Percebendo as necessidades de um mundo moderno e a gigantesca possibilidade de interpretações para as complexidades modernas que surgem no texto bíblico observam-se que temas como desenvolvimento sustentável, sustentabilidade, racismo, ações transculturais, bullying, direitos das mulheres (lei Maria da Penha), Estatuto da Criança e do Adolescente, violência, justiça e suas distorções, guerra, crimes de guerra, política e posturas partidárias; todas estes e outros que eventualmente surjam tornam-se assuntos condizentes com os textos bíblicos e, portanto, assunto de abordagem para novas hermenêuticas.
Desse modo, trabalhar com educação nas comunidades de fé passa a ser uma caminhada feita a pequenos passos, cuidadosamente, sem ativismos e modelos pré-estabelecidos, pois, nesses moldes, observa-se a necessidade de reinterpretar e reviver a fé cristã e seus princípios fundamentais, dia após dia, passo a passo, até o dia em que Ele virá. Maranata, ora vem Senhor Jesus!
Thiago Barbosa
Li o artigo e gostei. Contudo, fico a me indagar sobre o limite hermenêutico envolvendo cultura e verdades bíblicas. Confesso que os pressupostos de Tilich são fascinantes, mas até quando aspectos relativos a cultura podem ditar normas hermenêuticas da bíblia? Afinal, a hermenêutica bíblica deve se fundamentada no momento histórico definido ao se conhecer os costumes, o contexto, entre outros elementos daquela época. Portanto, ao se realizar uma reinterpretação bíblica seguindo a cultura vigente, corre-se o risco de não levar em consideração o que de fato foi escrito e para quê foi escrito. Pode ser que seja exatamente essa a razão pela qual temos atualmente tantas teologias ao meu ver infundadas. A base hermenêutica não pode ser o nosso tempo, mas o tempo bíblico. Se não for assim cairemos em falácias hermenêuticas. Por outro lado, não posso deixar de concordar que a partir de uma hermenêutica firmada em elementos corretos, torna-se impossível não relaciona-la com os dias atuais. Se isso fosse assim, viveríamos uma intensa utopia. Concluindo, ao meu ver, temos que buscar uma hermenêutica imutável, porque a palavra de Deus não pode mudar, ao mesmo tempo em que buscamos aplicá-la a novos tempos.
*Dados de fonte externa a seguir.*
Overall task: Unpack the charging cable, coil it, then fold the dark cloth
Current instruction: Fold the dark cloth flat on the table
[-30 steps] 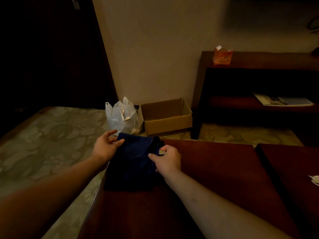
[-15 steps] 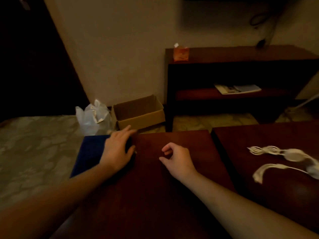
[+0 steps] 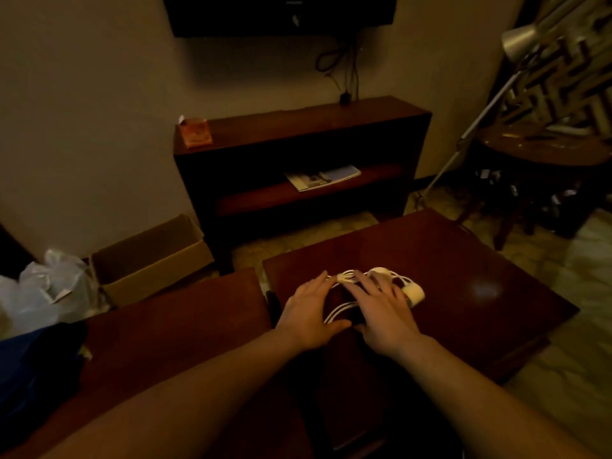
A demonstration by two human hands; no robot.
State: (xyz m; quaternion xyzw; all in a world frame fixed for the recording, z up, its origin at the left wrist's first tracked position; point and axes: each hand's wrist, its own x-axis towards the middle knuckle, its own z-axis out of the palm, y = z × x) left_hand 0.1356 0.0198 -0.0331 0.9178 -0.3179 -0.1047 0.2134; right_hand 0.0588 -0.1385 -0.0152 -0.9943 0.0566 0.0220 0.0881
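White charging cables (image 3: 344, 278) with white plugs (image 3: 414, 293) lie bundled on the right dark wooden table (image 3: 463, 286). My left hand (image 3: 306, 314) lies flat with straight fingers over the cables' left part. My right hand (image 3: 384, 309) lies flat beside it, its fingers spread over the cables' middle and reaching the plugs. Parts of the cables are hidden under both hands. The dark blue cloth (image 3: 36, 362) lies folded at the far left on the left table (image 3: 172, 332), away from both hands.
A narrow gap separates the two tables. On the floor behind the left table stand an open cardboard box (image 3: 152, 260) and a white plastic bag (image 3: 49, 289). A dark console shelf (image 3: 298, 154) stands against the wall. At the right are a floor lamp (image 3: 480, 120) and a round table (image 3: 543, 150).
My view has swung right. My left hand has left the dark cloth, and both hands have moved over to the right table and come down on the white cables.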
ResponderExcluirGrande abraço!
Rodrigo Martins
Novamente obrigadíssimo pela participação. Ela sempre é de grande valia e muito bem vinda.
ResponderExcluirVc coloca pontos importantes:
1 - sobre o limite hermeneutico, ele deve se dar na não distorção de contextos históricos, culturais, sociais do povo em análise. Fazer distorção da "exegese" já é uma distorção para a hermenêutica e, nessa situação, levar a humanidade de quem escreve os textos bíblicos é imperativo e condição sine qua non.
2 - Tillich reforça essa abordagem em um livreto da Fonte Editorial "textos selecionados", onde ele evoca a eficaz contribuição da exegese crítica para a moldura histórica e cultural das hermeneuticas modernas.
3 - EM pleno século XXI, não é mais possível "brincarmos" de hermenêutica. É preciso seriedade nas pesquisas e rigor na interpretação, levando em conta, sempre, o homem detentor de tradição e história, incapaz de uma neutralidade genuína, que o o próprio interprete.
Mas é notório, a Biblia fala ainda nos dias de hoje, com força igual ao dos tempos antigos, respeitando as mudanças da cultura e de um homem que se apresenta "adulto".
Pensando em Dietrich Bonhoeffer, obrigado pela participação e um grande abraço.